*WHAT IS BEING ASKED*. Using the listing below, copy every line that mentions "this".

*** INPUT DATA

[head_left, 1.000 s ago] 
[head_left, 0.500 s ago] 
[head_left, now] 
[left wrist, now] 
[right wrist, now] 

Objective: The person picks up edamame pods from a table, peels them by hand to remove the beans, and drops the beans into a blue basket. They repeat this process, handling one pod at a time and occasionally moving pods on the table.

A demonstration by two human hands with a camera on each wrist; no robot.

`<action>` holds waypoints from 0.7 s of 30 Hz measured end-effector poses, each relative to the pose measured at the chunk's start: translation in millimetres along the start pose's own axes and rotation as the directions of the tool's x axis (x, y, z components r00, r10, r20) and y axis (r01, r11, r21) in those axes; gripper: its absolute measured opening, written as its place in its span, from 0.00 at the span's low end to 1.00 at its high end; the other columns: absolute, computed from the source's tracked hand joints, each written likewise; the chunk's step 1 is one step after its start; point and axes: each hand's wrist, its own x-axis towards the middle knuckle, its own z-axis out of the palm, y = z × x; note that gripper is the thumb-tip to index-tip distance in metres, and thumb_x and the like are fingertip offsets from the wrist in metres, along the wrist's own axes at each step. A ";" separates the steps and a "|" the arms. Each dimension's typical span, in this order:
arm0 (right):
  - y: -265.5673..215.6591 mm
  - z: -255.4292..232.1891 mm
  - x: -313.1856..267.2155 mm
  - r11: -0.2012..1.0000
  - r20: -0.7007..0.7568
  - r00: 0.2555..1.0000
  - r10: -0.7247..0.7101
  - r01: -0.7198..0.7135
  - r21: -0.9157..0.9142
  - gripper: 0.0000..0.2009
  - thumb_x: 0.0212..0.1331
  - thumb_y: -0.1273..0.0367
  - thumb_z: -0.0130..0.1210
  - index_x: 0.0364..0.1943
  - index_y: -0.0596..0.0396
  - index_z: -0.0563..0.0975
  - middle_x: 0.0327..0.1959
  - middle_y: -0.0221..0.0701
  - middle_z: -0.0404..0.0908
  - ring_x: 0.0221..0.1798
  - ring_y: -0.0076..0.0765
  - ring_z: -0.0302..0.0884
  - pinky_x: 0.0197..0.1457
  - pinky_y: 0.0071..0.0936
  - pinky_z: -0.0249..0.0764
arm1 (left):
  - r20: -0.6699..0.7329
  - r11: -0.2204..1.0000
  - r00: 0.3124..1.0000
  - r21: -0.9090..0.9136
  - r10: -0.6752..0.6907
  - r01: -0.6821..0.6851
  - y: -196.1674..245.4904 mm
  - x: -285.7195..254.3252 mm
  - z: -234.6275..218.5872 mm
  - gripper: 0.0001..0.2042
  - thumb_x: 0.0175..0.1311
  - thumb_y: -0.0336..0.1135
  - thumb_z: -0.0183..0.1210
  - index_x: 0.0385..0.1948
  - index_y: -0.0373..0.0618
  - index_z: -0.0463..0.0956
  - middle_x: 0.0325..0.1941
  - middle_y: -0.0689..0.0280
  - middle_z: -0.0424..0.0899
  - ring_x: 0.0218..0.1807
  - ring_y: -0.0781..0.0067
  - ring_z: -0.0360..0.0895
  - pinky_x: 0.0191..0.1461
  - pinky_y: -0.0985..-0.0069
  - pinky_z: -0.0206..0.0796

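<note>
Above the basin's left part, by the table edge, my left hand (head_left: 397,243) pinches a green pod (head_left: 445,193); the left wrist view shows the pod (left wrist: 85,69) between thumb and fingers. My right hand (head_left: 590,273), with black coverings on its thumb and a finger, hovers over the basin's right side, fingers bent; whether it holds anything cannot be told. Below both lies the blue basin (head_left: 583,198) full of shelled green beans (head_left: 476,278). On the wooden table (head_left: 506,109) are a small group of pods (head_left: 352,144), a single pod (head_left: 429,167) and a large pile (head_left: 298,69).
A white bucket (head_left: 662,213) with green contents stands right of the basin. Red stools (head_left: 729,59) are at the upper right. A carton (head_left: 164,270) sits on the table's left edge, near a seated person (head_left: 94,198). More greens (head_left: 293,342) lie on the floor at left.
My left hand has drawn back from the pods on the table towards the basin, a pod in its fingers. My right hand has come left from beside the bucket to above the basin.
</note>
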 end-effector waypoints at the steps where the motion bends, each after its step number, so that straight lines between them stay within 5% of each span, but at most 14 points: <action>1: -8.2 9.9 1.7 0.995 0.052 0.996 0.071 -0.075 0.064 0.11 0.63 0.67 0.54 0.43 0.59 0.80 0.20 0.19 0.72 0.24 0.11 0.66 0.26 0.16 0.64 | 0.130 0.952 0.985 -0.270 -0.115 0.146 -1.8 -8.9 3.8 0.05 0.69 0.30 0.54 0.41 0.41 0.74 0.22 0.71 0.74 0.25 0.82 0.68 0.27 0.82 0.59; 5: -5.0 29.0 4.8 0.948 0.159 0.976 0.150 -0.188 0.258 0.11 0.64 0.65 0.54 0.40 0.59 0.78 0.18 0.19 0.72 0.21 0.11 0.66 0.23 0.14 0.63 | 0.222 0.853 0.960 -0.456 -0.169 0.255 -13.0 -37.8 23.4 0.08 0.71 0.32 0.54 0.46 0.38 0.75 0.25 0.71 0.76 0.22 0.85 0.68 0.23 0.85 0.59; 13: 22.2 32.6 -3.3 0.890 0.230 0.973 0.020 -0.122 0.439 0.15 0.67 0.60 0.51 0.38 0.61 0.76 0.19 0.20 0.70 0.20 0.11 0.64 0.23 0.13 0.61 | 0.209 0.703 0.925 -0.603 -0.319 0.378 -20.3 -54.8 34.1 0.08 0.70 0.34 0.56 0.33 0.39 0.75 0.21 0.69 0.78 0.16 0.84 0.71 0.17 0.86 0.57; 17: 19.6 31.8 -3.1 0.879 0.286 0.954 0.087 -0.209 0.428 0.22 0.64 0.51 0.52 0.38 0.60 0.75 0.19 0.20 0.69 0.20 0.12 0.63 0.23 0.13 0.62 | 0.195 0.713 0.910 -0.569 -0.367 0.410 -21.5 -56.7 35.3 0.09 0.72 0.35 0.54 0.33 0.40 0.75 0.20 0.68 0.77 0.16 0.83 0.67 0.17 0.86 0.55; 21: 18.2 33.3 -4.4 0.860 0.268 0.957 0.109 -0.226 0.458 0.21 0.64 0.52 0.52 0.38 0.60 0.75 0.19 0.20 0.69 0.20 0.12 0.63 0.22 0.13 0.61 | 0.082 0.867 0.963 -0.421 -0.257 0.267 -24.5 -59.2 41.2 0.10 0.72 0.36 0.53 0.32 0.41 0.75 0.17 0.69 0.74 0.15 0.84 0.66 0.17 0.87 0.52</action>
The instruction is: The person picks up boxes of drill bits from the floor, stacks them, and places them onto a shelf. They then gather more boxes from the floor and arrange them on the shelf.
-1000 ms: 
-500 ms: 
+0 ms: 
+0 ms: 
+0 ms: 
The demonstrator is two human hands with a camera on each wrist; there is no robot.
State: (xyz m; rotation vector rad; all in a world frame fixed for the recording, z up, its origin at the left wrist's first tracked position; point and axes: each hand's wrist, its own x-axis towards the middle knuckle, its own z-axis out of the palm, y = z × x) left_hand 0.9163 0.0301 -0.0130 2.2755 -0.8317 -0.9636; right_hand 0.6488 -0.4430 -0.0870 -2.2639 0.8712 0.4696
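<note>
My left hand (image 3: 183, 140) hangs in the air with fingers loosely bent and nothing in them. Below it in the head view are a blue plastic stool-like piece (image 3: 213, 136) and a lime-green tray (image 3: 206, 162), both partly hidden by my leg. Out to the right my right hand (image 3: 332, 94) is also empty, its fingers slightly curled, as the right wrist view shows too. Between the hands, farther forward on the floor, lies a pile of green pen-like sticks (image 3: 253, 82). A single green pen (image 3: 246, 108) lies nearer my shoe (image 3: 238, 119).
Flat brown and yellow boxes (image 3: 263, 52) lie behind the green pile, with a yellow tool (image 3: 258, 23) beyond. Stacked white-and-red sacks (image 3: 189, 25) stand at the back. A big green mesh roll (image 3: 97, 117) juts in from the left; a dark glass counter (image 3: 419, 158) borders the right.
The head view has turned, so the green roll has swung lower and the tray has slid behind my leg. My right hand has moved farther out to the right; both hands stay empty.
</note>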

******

*EXERCISE SOLUTION*.
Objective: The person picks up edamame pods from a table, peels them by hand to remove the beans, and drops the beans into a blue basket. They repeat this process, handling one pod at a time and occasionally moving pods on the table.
`<action>` holds waypoints from 0.7 s of 30 Hz measured end-effector poses, each relative to the pose measured at the chunk's start: translation in millimetres along the start pose's own axes and rotation as the directions of the tool's x axis (x, y, z components r00, r10, r20) and y axis (r01, r11, r21) in those axes; gripper: its absolute measured opening, written as its place in its span, from 0.00 at the span's low end to 1.00 at its high end; the other columns: absolute, computed from the source's tracked hand joints, each written likewise; the chunk's step 1 is one step after its start; point and axes: each hand's wrist, its own x-axis towards the middle knuckle, its own z-axis out of the palm, y = z × x; note that gripper is the thumb-tip to index-tip distance in metres, and thumb_x and the like are fingertip offsets from the wrist in metres, along the wrist's own axes at each step. A ";" separates the steps and a "|" the arms. Each dimension's typical span, in this order:

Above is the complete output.